Champions League, Atletico in finale. Fuori Bayern di Guardiola
Il tecnico iberico lascerà la Germania senza aver riportato in Baviera la coppa dalle grandi orecchie. Non è bastato vincere 2-1 all'Allianz Arena

La maledizione delle semifinali si abbatte ancora una volta sul Bayern Monaco di Pep Guardiola. Per il terzo anno consecutivo la squadra bavarese vede sfumare la possibilità di giocare la finale di Champions League e il tecnico iberico lascerà la Germania senza aver riportato in Baviera la coppa dalle grandi orecchie. Non è bastato vincere 2-1 all'Allianz Arena con i gol di Xabi Alonso e Lewandowski, in finale ci va l'Atletico del Cholo Simeone in virtù dell'1-0 ottenuto all'andata. Protagonisti assoluti i due portieri, Oblak e Neuer, capaci di parare un rigore a testa a Muller e Torres. I colchoneros hanno giocato la loro solita partita eroica, tutta incentrata sulla chiusura degli spazi per poi capitalizzare al massimo un gol di Griezmann in avvio di secondo tempo. Per l'Atletico è la seconda finale di Champions in tre anni dopo dopo quella del 2014 persa contro il Real Madrid. E il 28 maggio a Milano potrebbe essere di nuovo derby contro Cristiano Ronaldo e compagni, impegnati domani nella semifinale di ritorno contro il Manchester City al Bernabeu. Si riparte dallo 0-0 dell'Etihad, ma questa volta Zidane avrà a disposizione il suo fuoriclasse e cannoniere principe.

 

Primo tempo giocato a ritmi elevatissimi dal Bayern Monaco, con l'Atletico costretto a restare rintanato in difesa per tutto il tempo. E' un monologo dei ragazzi di Guardiola, pericolosi già al 12' con un colpo di testa a lato di Lewandowski su cross di Douglas Costa. Al quarto d'ora l'unica azione dei colchoneros, con un destro secco di Gabi su assist di Griezmann parato da Neuer. Il muro dell'Atletico inizia a traballare al 20' quando ancora Lewandowski impegna Oblak in diagonale.

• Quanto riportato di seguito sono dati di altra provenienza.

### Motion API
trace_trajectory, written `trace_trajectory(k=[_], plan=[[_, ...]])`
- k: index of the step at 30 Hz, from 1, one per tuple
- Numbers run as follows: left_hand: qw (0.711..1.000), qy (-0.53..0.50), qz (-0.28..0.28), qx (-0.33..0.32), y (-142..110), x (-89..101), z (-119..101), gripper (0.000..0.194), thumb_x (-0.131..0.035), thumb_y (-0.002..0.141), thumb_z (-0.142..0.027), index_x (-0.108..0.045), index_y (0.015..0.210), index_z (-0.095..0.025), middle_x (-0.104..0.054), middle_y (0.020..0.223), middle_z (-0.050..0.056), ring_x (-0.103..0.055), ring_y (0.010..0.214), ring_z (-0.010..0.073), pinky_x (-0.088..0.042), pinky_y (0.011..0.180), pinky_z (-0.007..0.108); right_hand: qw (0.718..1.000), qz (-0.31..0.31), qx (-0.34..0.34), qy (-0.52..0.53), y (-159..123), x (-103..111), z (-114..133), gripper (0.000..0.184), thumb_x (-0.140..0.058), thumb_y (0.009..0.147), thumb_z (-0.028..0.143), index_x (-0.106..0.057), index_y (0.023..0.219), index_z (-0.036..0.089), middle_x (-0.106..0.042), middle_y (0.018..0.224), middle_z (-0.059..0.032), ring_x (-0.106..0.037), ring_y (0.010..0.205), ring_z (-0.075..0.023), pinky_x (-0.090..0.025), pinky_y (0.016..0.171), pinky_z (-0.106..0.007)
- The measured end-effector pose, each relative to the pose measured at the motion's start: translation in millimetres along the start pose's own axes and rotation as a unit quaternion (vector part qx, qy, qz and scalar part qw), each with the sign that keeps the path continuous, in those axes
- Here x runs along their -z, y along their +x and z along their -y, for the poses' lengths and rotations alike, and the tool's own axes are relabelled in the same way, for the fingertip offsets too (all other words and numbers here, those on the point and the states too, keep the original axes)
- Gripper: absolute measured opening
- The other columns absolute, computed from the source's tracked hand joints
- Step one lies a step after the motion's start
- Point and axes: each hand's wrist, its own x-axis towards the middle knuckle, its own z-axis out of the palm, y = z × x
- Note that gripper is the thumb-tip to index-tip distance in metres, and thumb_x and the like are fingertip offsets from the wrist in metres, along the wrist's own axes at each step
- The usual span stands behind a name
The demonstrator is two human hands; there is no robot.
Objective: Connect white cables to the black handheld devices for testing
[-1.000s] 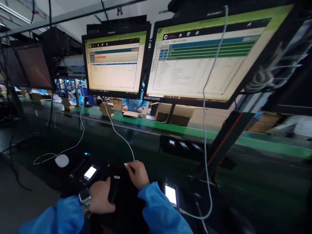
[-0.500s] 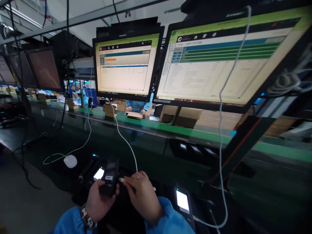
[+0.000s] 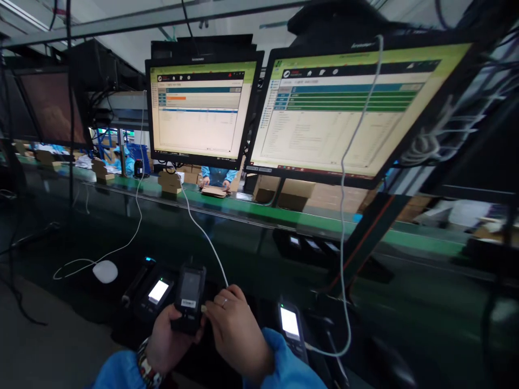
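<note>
My left hand (image 3: 167, 341) is closed around a black handheld terminal (image 3: 191, 289), tilted up with its dark screen and a white label facing me. In my right hand (image 3: 239, 332), thumb and fingers pinch the plug of a white cable (image 3: 208, 240). That plug is at the terminal's right side edge; whether it sits in the port I cannot tell. Left of the held terminal lies another terminal (image 3: 158, 292) with a lit white screen. To the right of my right hand rests a lit terminal (image 3: 289, 324) with a white cable at its lower end.
Two lit monitors (image 3: 198, 129) (image 3: 316, 135) hang above the bench. A white mouse (image 3: 105, 272) lies at left. Several lit devices sit in a dark tray (image 3: 284, 246) beyond my hands. Behind runs a green conveyor (image 3: 239, 208) with open cartons; a co-worker's hands (image 3: 225, 185) are there.
The held terminal has turned more face-on to me, and the plug has come closer, now against its side. My view has shifted slightly to the right.
</note>
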Motion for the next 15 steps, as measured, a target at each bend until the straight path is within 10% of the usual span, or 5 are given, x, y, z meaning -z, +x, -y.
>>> trace_trajectory(k=[9,15], plan=[[0.987,0.036,-0.129,0.087,54.0,2.3,-12.7,0.017,-0.049,0.078,-0.011,-0.060,0.090,-0.005,-0.068,0.081,0.013,-0.066,0.070,0.0206,-0.055,0.066,0.031,0.976,0.126,-0.150,-0.099,17.2,-23.6,-19.5,0.027,-0.042,0.089,0.014,-0.065,0.104,0.015,-0.063,0.109,-0.0097,-0.044,0.118,-0.0253,-0.028,0.100,-0.044],[0.976,0.179,-0.066,0.106,77.5,25.0,-14.2,0.024,-0.065,0.078,-0.013,-0.058,0.097,0.001,-0.069,0.091,0.020,-0.068,0.081,0.0262,-0.057,0.072,0.030,0.917,0.114,-0.351,-0.152,-53.2,2.5,-69.5,0.046,-0.035,0.084,0.004,-0.062,0.118,0.018,-0.057,0.126,-0.0092,-0.048,0.118,-0.0263,-0.035,0.103,-0.043]])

Il portiere polacco poco dopo non è impeccabile su un tiro dalla distanza di Ribery, sulla palla si avventa Lewandowski che spara alto di sinistro. La svolta della partita alla mezzora: Fernandez atterra Alaba ai 18 metri, punizione dal limite che Xabi Alonso trasforma in gol grazie anche ad una leggera deviazione di Gimenez. Tre minuti dopo il centrale dell'Atletico trattiene vistosamente in area Xavi Martinez, rigore che Muller.

 

Il secondo tempo inizia sulla stessa falsariga del primo, con il Bayern in avanti e l'Atletico che prova a chiudere tutti gli spazi. Alla prima occasione però i colchoneros trovano il pareggio al 53': triangolo sulla trequarti Griezmenn-Torres, il Nino serve sul filo del fuorigioco il francese che a tu per tu con Neuer non sbaglia. Il Bayern accusa il colpo ed è costretto a concedere ancora più spazi per le micidiali ripartenze degi spagnoli come quando Juanfran a rimorchio per poco non fulmina Neuer con un violento destro dal limite. Guardiola si gioca la carta Coman al posto di Douglas Costa, al 73' Lewandowski su assist di testa di Vidal firma il 2-1 che riaccende le sperenze dei bavaresi. Risponde Simeone togliendo l'esausto Griezmann e inserendo Partey. Nel finale succede di tutto: all'83' l'arbitro turco Cakir assegna un rigore inesistente all'Atletico per un fallo di Javi Martinez su Torres nettamente fuori area. Dal dischetto va lo stesso attaaccante che si lascia però ipnotizzare da Neuer che para. Il Bayern ci prova fino all'ultimo ma Oblak mantiene i nervi saldi e blinda la porta dei colchoneros fino al triplice fischio finale dell'arbitro.